What happens when you combine technophobia, conspiracy theory and a dogged investigation into the seedy underbelly of society?
You get 90s throwback Broadcast Signal Intrusion.
Jacob Gentry’s film plays like an intriguing pastiche of the pirate signals from Videodrome crossed with the amateur gumshoe (and unreliable narrator) of Memento and other contemporary neo-noirs.
In the film, Harry Shum Jr plays James, a man who is grieving the loss of his wife Hannah. Aside from his Grief Anonymous group, James is isolated and withdrawn, even at his job as a VHS to DVD converter whose co-worker/boss L is only glimpsed in post-its.
One day James stumbles upon a blip in a tape featuring tall people (James Swanton) in uncanny masks accompanied by distorted audio. An investigation of the titular signal intrusion brings him to Dr. Stuart Lithgow (Steve Pringle) who cues him that other hacks exist and they may be tied to the disappearance of several women, including Hannah. Armed with scant facts, James’ obsession leads him into a murky underground world populated by questionable figures like James’ shadow Alice (Kelley Mack), shady Manager (Richard Cotovsky) and phone hacker Phreaker (Chris Sullivan).
Intriguingly the 90s time setting (and accompanying aesthetic) is less prevalent than the limitations of that decade’s technology, which doesn’t hamper James’ investigation as much as it drives the narrative in certain directions. Beyond the confines of James’ paranoia, which is evidenced by his distrust of home landlines, the primitive 90s technology means that the Internet is present exclusively in the form of chat rooms and server browsers. As a result James is frequently required to venture out of his self-imposed isolation and into dangerous real life situations.
This helps to ensure that Broadcast Signal Intrusion isn’t geographically restricted to dank, dimly lit environments (though there are several of those). It also guarantees more of the kind of clandestine meetings with shadowy figures that audiences expect from mystery films; James must venture into uncomfortable and threatening environments such as seedy church basements, underground parking lots, back alleys, underpasses and derelict houses. The visual aesthetic is suitably grimy and dirty, with particular attention paid to the set design, which has a lived-in messiness that rings authentic.
This messy, dirtiness is when Broadcast Signal Intrusion is at its best. The film delights in capturing weird, uncomfortable moments, such as the truly unsettling imagery of the Sal-E Sparks pirate tapes. The uncanny nature of the android/face masks, as well as their height and size in proximity to their surroundings is fantastically creepy and effective. The look, combined with the audio distortion, the DIY 90s video tape visuals, and the brevity of the tapes, is so compelling that it’s not hard to understand why James all but destroys his life in pursuit of them.
Aside from the pirate videos themselves, there are two stand-out sequences.

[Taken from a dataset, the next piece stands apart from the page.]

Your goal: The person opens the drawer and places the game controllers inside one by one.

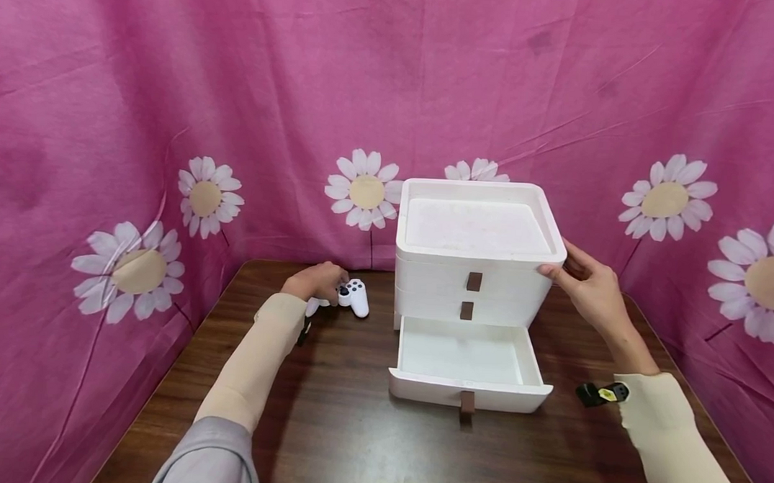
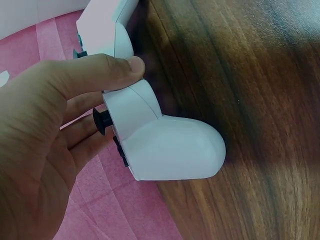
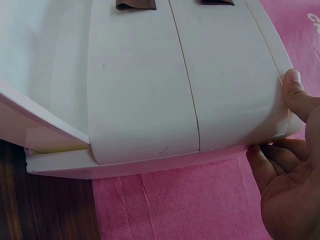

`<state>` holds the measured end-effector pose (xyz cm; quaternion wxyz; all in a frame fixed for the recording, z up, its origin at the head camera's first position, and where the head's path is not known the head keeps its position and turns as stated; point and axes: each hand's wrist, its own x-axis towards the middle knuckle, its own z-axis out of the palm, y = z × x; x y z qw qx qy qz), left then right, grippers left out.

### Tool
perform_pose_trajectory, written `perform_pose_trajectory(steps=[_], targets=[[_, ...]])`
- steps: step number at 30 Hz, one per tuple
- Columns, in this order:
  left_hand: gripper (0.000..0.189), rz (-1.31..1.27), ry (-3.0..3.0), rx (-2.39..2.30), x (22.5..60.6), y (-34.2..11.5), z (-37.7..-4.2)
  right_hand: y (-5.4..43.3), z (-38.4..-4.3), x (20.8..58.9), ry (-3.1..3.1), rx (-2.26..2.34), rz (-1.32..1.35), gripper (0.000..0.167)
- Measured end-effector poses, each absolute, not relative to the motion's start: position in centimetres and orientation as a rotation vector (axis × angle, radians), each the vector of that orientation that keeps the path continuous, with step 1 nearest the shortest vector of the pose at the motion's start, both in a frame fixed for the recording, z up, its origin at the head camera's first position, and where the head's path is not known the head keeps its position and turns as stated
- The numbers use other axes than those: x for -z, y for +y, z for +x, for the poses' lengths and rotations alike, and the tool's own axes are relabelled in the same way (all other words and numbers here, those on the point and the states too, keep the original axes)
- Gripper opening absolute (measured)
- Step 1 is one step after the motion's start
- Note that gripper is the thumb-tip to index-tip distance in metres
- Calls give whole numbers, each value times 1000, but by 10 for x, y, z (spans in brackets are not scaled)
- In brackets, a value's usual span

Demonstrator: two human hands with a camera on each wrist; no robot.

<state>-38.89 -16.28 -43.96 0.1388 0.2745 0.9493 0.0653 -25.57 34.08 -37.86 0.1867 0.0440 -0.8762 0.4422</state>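
Observation:
A white game controller (image 1: 358, 298) with black thumbsticks is at the table's back left. My left hand (image 1: 320, 280) grips it by the middle; in the left wrist view the thumb lies across its white shell (image 2: 172, 150) and the fingers are on the far side. To the right stands a white drawer unit (image 1: 433, 290) with brown pull tabs. Its bottom drawer (image 1: 432, 390) is pulled out, while the two above are closed. My right hand (image 1: 589, 293) holds the unit's upper right corner, thumb (image 3: 295, 92) on the front edge and fingers along the side.
The brown wooden table (image 1: 326, 440) carries both things. A pink cloth (image 1: 290, 86) with large white daisies hangs behind and at both sides. The unit's top has a raised rim (image 1: 477, 257). The open drawer's tab (image 1: 467, 405) juts out toward the front.

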Motion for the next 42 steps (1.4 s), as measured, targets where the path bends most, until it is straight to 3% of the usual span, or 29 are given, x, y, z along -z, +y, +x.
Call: perform_pose_trajectory(steps=[21, 42], targets=[[48, 895, 2810, -330, 411, -169, -387, 339, -257, 377, -2448, -1265, 127, 74], [46, 888, 2793, -211, 368, -157, -351, 341, -256, 379, -2463, -1281, 124, 75]])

One involves a tense confrontation in a dimly lit basement as increasingly loud, hurried footsteps echo above. The other is the final confrontation with the purported person behind the tapes at an abandoned house. Both of these sequences offer both closure and simultaneously answer nothing. The result will undoubtedly be divisive, but as stand-alone sequences designed to generate sustained tension and atmosphere, they’re excellent.
The issue with Broadcast Signal Intrusion is less the mise-en-scene than the mystery and the characters themselves. Despite a familiar backstory loaded with grief, James never truly becomes a character in his own right. Shum Jr is completely competent as an anchor for the film and James’ slow unraveling as he pushes himself to the brink of insanity in the pursuit of “the truth” is compelling, but the character isn’t fully realized. James has a background and motivation, but he’s less of a character than he is a plot construct.

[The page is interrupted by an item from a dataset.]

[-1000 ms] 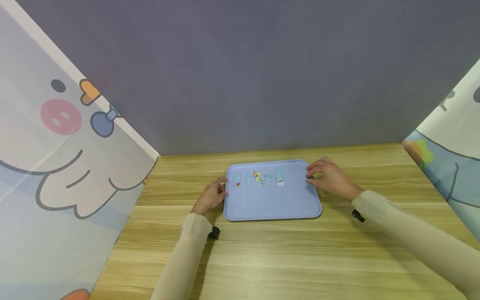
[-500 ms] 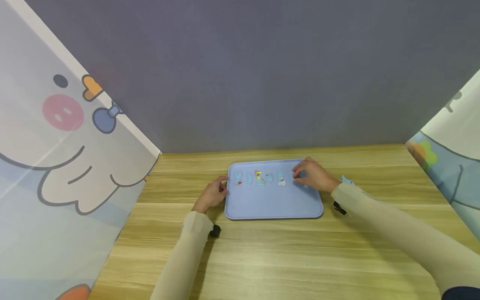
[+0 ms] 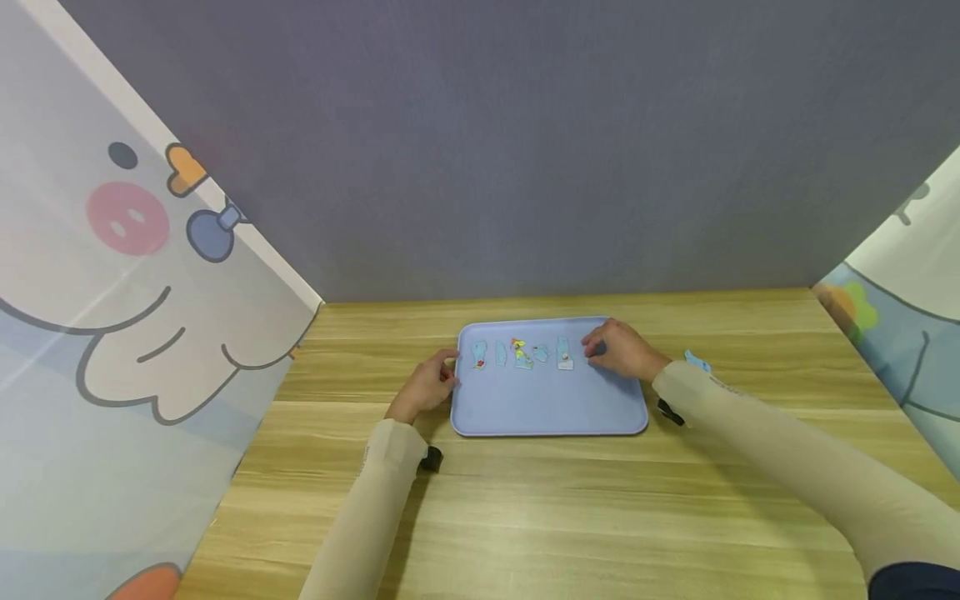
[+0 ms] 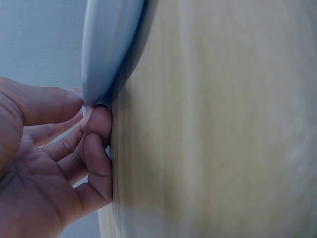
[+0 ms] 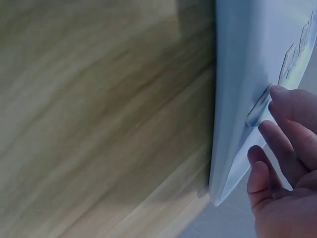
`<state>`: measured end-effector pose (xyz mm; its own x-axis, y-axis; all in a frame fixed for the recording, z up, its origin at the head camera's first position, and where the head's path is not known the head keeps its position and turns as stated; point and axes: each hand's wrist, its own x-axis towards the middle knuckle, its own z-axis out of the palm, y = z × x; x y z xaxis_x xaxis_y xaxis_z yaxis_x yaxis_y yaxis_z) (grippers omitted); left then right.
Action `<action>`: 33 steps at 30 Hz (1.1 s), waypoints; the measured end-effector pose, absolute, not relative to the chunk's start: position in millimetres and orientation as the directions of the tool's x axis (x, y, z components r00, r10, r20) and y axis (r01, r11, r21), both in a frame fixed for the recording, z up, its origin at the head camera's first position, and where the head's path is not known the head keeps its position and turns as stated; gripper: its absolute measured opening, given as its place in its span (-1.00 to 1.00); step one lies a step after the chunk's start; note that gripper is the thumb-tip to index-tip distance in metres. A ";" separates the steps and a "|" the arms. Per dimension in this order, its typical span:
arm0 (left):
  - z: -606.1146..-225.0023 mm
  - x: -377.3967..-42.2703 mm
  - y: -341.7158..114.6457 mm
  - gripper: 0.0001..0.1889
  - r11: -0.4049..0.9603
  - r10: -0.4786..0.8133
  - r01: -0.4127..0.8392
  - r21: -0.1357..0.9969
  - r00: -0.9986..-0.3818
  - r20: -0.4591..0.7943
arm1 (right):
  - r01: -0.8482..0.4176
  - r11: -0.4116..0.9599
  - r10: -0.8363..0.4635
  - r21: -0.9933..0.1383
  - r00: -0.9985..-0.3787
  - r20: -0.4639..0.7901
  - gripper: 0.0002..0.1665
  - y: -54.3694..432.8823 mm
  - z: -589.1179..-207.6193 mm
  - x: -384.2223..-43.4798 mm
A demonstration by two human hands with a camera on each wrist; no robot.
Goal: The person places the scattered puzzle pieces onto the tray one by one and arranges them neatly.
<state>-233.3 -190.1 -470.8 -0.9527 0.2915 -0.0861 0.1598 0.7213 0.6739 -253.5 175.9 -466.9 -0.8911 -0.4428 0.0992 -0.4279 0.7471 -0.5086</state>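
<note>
A light blue tray (image 3: 547, 408) lies on the wooden table. Along its far half, several flat, irregular puzzle pieces (image 3: 565, 354) in pale blue, some with yellow and red print, stand in a row. My left hand (image 3: 425, 386) pinches the tray's left rim (image 4: 101, 74), thumb above and curled fingers below. Over the tray's right part, my right hand (image 3: 624, 350) pinches a small flat puzzle piece (image 5: 258, 108) between thumb and fingers, just at the tray surface. In the head view the fingers mostly hide that piece.
Beyond the right sleeve, another light blue piece (image 3: 697, 361) lies on the table (image 3: 562, 517). A grey panel (image 3: 555, 150) rises behind the table. Cartoon-printed sheets (image 3: 150, 333) flank it on both sides.
My right hand has moved left from the tray's right rim to over its inside, right of the row. The blue piece beyond the sleeve has come into view. My left hand stays put.
</note>
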 end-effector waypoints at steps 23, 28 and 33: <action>-469.5 -233.0 -188.5 -0.51 0.737 0.275 0.151 0.659 -0.957 -0.088 | -0.407 0.753 -0.370 -0.517 -0.912 0.179 -0.84 240.4 -445.9 -231.9; -470.1 -232.5 -189.1 -0.52 0.738 0.274 0.154 0.657 -0.958 -0.084 | -0.425 0.753 -0.368 -0.502 -0.905 0.213 -0.85 254.1 -442.6 -223.1; -471.6 -232.7 -189.2 -0.52 0.734 0.275 0.154 0.662 -0.958 -0.082 | -0.407 0.755 -0.359 -0.514 -0.913 0.194 -0.81 265.3 -440.8 -215.9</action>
<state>-232.7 -189.2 -471.6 -0.9579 0.2751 -0.0816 0.1543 0.7337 0.6617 -215.9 265.3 -440.8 -0.9127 -0.3594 0.1945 -0.4069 0.7549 -0.5144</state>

That’s because Gentry’s script is only interested in James as a cypher: a driver to move the plot from location to location and collect random scraps of info that don’t so much illuminate the mystery as keep it barreling forward. There comes a point where Broadcast Signal Intrusion’s innumerable details cease to become important; the clues, and even the larger mystery, is simply a McGuffin.
Therein lies the grift: attentive audiences looking to solve the riddle along with James will walk away disappointed because Broadcast Signal Intrusion is uninterested in simple truths or answers. This is a film dedicated wholly to the journey, not the outcome. In this capacity the repeated warnings that multiple characters deliver, suggesting that James’ pursuit will consume him, is also a warning to audiences.
To watch and invest yourself in Broadcast Signal Intrusion’s mystery is an act of submission: embarking on this simultaneously underwhelming (in its resolution) and overwhelming (in its sheer, endless drive) journey will leave audiences as disoriented and exhausted as its protagonist.